Blog Krzysztofa Matysa

Podróże i coś więcej.

Wakacje all inclusive

Przychodzi klient do biura podróży. Chciałby atrakcyjną ofertę. Nie do końca wie jeszcze dokąd chciałby się wybrać, nie zna jeszcze dokładnie daty wyjazdu, ale wie już jedno – chce all inclusive! Czasem mam wrażenie, że sporej części turystów zupełnie obojętne jest dokąd pojadą. Byle, przez cały dzień, do jedzenia były frytki i cienkie piwo w barze. Zobacz też: Ile gwiazdek, tyle szczęścia.

Z łezką w oku wspominam turystykę sprzed kilkunastu lat. Zaczynałem wtedy działalność w branży i pamiętam, że większość turystów korzystała ze skromniejszych form wyżywienia. Wystarczało, i dobrze było.

 

Dobry hotel, pięknie położony. Zamiast all inclusive i szwedzkiego stołu, posiłki serwowane. Ale za to jakie!

 

Jakiś czas temu wszystko się zmieniło. Oferty z opcją all inclusive stały się przystępne cenowo. Biura zaczęły kusić. A do rzeczy wygodnych i rozleniwiających człowiek szybko się przyzwyczaja. Wystarczy raz spróbować, żeby połknąć bakcyla.

Na naszym rynku warunki konkurencji narzuciły trzy kraje: Egipt, Turcja i Tunezja. To tam Polacy uczyli się korzystać z tej formy wypoczynku. Rządzi nim prosta zasada: wszystko czego potrzebujesz, jest na terenie hotelu. Jedzenie i picie od rana do późnej nocy (a w niektórych obiektach nawet 24 godziny na dobę!). W cenie są również napoje alkoholowe. Żyć nie umierać! Po co wychodzić poza bramę hotelu? Widziałem wielu turystów, którzy przez tydzień pobytu w Egipcie nie wyściubili nosa na zewnątrz. Część uważa, że nie warto (bo dookoła brud i bieda) inni się boją (bo w drzwiach stoją policjanci z bronią). Wracają po 7 dniach i opowiadają, że byli w Egipcie. Nic z tego! Równie dobrze mogliby spędzić ten czas w Turcji, na Kanarach czy w Meksyku. Różnice byłyby minimalne, hotele wyglądają podobnie, meble w nich niemal identyczne, woda w basenie tak samo ciepła, a barmani równie uśmiechnięci.

Ani nie piętnuję, ani nie potępiam. Od lat zajmuję się wycieczkami, więc rozumiem dlaczego ta forma jest tak popularna. All inclusive ma swoje zalety.

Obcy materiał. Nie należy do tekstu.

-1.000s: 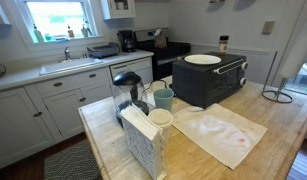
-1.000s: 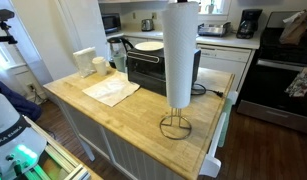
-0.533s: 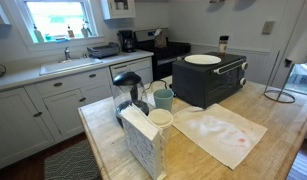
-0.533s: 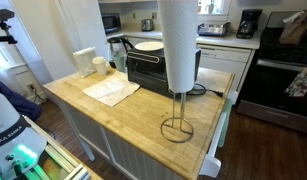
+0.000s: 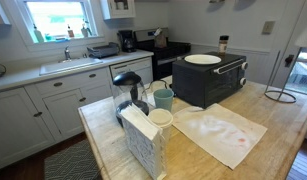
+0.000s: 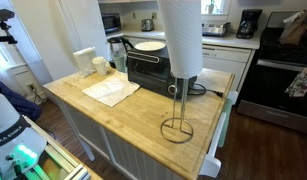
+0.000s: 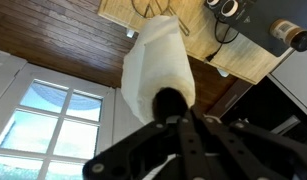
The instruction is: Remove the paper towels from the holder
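Hanging clamped between jaws: paper towels (image 6: 180, 38), well above holder (image 6: 175, 129) base.

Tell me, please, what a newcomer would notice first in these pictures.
The tall white paper towel roll hangs raised above the base of its wire holder on the wooden island. Behind it sits a black toaster oven with a white plate on top.

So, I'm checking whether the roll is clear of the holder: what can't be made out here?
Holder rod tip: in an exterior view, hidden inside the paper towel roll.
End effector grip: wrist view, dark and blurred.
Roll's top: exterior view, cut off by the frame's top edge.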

Jest to bardzo wygodna formuła, przede wszystkim w przypadku rodzin z dziećmi. Ale ma też swoje słabsze strony. Rozleniwia i skutecznie izoluje turystów od pozahotelowej przestrzeni. Z potencjalnie ciekawego świata podróżnika, czyni biernego konsumenta. Ma to negatywne konsekwencje również dla miejscowych społeczności. Mniej klientów mają restauracje, bary, sklepy, taksówkarze i lokalne biura podróży. Straty ponosi cały okołoturystyczny biznes. Zyskuje oczywiście hotel. To on z góry wziął pieniądze za wszystko, co turysta zje i wypije w ramach all inclusive. Szkopuł tkwi w tym, że bardzo często hotele należą do obcego kapitału i zysk transferowany jest za granicę. Miejscowym, zamiast realnych pieniędzy, zostaje słynne, wypowiadane przez turystów zdanie: „Cieszcie się, że tu przyjeżdżamy, bo inaczej to byście roboty nie mieli”.

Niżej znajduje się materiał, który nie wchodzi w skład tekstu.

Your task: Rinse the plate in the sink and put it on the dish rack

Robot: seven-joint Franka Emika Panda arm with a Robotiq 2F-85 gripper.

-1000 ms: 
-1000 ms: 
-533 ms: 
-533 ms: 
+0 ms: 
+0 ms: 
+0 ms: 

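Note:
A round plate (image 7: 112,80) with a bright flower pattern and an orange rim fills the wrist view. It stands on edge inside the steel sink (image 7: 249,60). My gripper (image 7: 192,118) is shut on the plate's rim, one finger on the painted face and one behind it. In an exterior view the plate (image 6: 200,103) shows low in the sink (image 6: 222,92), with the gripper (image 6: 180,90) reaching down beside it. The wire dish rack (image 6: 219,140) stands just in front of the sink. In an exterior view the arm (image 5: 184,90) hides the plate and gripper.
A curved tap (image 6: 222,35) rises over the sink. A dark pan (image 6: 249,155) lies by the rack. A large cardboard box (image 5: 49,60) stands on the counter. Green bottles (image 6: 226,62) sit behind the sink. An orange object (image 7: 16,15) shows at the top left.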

Póki co, na ten aspekt w Polsce nikt nie zwraca uwagi. Wolimy nie zauważać, że ogromne hotele-resorty budowane są kosztem miejscowej ludności (np. Beduini na egipskim Synaju przeganiani znad morza w głąb pustyni) oraz środowiska (niszczone dziewicze plaże – obiekty wznoszone bezpośrednio przy linii brzegowej, dewastowane rafy koralowe, ścieki wypuszczane wprost do morza, itd.). Na razie jesteśmy w fazie zachłyśnięcia się luksusem.

Są kierunki, w których system all inclusive jest mniej popularny. Do nich zalicza się przede wszystkim południowa Europa. Pisałem już o tym chociażby w przypadku Portugalii. Podobnie jest w Grecji. Na Krecie najlepsze, pięciogwiazdkowe hotele nie mają all inclusive! To naprawdę piękne, luksusowe obiekty o miłym standardzie i atrakcyjnej architekturze. Szklaneczka soku pomarańczowego kosztuje 3 euro, ale jest to prawdziwy sok. Niektóre z takich hoteli, żeby ułatwić życie rodzicom, wprowadzają lżejszą formułę all, ale wyłącznie dla dzieci.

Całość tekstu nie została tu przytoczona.